TASK DETAILS:
Exact reproduction of all the data is needed.
------------------------------------------------------------
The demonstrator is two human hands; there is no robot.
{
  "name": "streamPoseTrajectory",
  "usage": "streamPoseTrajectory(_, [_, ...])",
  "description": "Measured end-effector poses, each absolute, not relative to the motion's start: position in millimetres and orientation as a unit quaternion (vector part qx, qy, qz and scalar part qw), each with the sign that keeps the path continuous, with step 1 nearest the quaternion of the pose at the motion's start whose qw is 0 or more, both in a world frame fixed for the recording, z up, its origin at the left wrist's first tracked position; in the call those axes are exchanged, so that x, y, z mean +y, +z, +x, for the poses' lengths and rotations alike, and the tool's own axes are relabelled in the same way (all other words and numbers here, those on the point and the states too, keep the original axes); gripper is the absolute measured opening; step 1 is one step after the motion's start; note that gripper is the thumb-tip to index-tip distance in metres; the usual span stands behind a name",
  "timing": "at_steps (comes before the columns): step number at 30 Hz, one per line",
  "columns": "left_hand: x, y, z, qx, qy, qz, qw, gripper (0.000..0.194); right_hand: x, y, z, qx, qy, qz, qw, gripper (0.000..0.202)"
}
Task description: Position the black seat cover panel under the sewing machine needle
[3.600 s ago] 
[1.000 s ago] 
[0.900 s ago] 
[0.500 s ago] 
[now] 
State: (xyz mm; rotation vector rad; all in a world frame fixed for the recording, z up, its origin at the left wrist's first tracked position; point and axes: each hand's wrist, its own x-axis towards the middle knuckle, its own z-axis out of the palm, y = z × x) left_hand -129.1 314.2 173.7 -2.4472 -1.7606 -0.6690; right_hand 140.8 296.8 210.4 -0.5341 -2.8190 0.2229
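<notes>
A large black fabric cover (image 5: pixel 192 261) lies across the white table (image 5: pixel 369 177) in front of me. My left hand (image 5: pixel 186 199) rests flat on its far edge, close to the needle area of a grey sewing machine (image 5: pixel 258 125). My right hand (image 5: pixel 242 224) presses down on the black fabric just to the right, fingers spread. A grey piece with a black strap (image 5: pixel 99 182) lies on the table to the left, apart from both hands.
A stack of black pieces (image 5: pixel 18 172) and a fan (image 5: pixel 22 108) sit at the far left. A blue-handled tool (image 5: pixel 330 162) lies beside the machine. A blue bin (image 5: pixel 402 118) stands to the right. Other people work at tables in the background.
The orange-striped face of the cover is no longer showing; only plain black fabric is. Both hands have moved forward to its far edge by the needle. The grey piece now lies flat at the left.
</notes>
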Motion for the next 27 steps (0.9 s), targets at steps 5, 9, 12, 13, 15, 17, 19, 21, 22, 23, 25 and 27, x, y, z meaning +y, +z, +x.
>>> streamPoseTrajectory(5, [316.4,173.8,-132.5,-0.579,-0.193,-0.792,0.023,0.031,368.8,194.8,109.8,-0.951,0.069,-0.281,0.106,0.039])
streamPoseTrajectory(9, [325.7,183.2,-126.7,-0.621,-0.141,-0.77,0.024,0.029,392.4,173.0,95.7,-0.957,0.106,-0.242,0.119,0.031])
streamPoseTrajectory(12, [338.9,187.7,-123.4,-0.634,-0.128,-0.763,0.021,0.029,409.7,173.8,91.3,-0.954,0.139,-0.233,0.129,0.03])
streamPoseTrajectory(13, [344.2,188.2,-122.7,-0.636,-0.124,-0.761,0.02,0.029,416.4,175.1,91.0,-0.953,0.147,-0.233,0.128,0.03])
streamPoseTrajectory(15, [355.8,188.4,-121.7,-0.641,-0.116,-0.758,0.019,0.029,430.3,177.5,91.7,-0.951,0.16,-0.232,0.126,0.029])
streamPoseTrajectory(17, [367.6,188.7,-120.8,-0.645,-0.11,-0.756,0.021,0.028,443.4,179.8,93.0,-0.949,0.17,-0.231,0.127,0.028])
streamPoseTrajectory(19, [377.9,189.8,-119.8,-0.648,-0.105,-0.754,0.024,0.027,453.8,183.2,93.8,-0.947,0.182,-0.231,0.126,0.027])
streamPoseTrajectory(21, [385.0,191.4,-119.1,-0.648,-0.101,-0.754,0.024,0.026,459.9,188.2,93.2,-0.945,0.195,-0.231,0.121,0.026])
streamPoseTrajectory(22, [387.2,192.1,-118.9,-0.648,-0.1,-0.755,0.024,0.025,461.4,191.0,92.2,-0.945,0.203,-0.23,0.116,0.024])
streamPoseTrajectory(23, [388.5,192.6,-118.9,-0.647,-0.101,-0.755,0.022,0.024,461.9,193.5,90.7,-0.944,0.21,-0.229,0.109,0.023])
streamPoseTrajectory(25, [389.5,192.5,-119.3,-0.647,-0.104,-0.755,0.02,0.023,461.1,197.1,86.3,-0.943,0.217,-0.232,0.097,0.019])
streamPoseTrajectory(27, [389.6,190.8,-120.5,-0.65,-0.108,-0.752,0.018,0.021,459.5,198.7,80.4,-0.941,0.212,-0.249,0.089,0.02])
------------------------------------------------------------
RESULT:
The demonstrator is two human hands; there is no robot.
{
  "name": "streamPoseTrajectory",
  "usage": "streamPoseTrajectory(_, [_, ...])",
  "description": "Measured end-effector poses, each absolute, not relative to the motion's start: position in millimetres and orientation as a unit quaternion (vector part qx, qy, qz and scalar part qw), each with the sign that keeps the path continuous, with step 1 nearest the quaternion of the pose at the motion's start whose qw is 0 or more, both in a world frame fixed for the recording, z up, its origin at the left wrist's first tracked position; in the call those axes are exchanged, so that x, y, z mean +y, +z, +x, for the poses' lengths and rotations alike, and the tool's own axes are relabelled in the same way (all other words and numbers here, those on the point and the states too, keep the original axes); gripper is the absolute measured opening; step 1 is one step after the motion's start; note that gripper is the thumb-tip to index-tip distance in metres; the usual span stands behind a name",
  "timing": "at_steps (comes before the columns): step number at 30 Hz, one per line",
  "columns": "left_hand: x, y, z, qx, qy, qz, qw, gripper (0.000..0.194); right_hand: x, y, z, qx, qy, qz, qw, gripper (0.000..0.202)"
}
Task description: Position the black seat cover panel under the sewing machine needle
[3.600 s ago] 
[1.000 s ago] 
[0.900 s ago] 
[0.500 s ago] 
[now] 
State: (xyz mm; rotation vector rad; all in a world frame fixed for the recording, z up, its origin at the left wrist's first tracked position; point and axes: each hand's wrist, its own x-axis towards the middle knuckle, its own z-axis out of the palm, y = z × x) left_hand -129.1 314.2 173.7 -2.4472 -1.7606 -0.6690; right_hand 140.8 296.8 210.4 -0.5341 -2.8190 0.2229
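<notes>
A large black fabric cover (image 5: pixel 192 261) lies across the white table (image 5: pixel 369 177) in front of me. My left hand (image 5: pixel 186 199) rests flat on its far edge, close to the needle area of a grey sewing machine (image 5: pixel 258 125). My right hand (image 5: pixel 242 224) presses down on the black fabric just to the right, fingers spread. A grey piece with a black strap (image 5: pixel 99 182) lies on the table to the left, apart from both hands.
A stack of black pieces (image 5: pixel 18 172) and a fan (image 5: pixel 22 108) sit at the far left. A blue-handled tool (image 5: pixel 330 162) lies beside the machine. A blue bin (image 5: pixel 402 118) stands to the right. Other people work at tables in the background.
The orange-striped face of the cover is no longer showing; only plain black fabric is. Both hands have moved forward to its far edge by the needle. The grey piece now lies flat at the left.
</notes>
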Motion for the next 27 steps (0.9 s), targets at steps 5, 9, 12, 13, 15, 17, 19, 21, 22, 23, 25 and 27, x, y, z meaning +y, +z, +x.
>>> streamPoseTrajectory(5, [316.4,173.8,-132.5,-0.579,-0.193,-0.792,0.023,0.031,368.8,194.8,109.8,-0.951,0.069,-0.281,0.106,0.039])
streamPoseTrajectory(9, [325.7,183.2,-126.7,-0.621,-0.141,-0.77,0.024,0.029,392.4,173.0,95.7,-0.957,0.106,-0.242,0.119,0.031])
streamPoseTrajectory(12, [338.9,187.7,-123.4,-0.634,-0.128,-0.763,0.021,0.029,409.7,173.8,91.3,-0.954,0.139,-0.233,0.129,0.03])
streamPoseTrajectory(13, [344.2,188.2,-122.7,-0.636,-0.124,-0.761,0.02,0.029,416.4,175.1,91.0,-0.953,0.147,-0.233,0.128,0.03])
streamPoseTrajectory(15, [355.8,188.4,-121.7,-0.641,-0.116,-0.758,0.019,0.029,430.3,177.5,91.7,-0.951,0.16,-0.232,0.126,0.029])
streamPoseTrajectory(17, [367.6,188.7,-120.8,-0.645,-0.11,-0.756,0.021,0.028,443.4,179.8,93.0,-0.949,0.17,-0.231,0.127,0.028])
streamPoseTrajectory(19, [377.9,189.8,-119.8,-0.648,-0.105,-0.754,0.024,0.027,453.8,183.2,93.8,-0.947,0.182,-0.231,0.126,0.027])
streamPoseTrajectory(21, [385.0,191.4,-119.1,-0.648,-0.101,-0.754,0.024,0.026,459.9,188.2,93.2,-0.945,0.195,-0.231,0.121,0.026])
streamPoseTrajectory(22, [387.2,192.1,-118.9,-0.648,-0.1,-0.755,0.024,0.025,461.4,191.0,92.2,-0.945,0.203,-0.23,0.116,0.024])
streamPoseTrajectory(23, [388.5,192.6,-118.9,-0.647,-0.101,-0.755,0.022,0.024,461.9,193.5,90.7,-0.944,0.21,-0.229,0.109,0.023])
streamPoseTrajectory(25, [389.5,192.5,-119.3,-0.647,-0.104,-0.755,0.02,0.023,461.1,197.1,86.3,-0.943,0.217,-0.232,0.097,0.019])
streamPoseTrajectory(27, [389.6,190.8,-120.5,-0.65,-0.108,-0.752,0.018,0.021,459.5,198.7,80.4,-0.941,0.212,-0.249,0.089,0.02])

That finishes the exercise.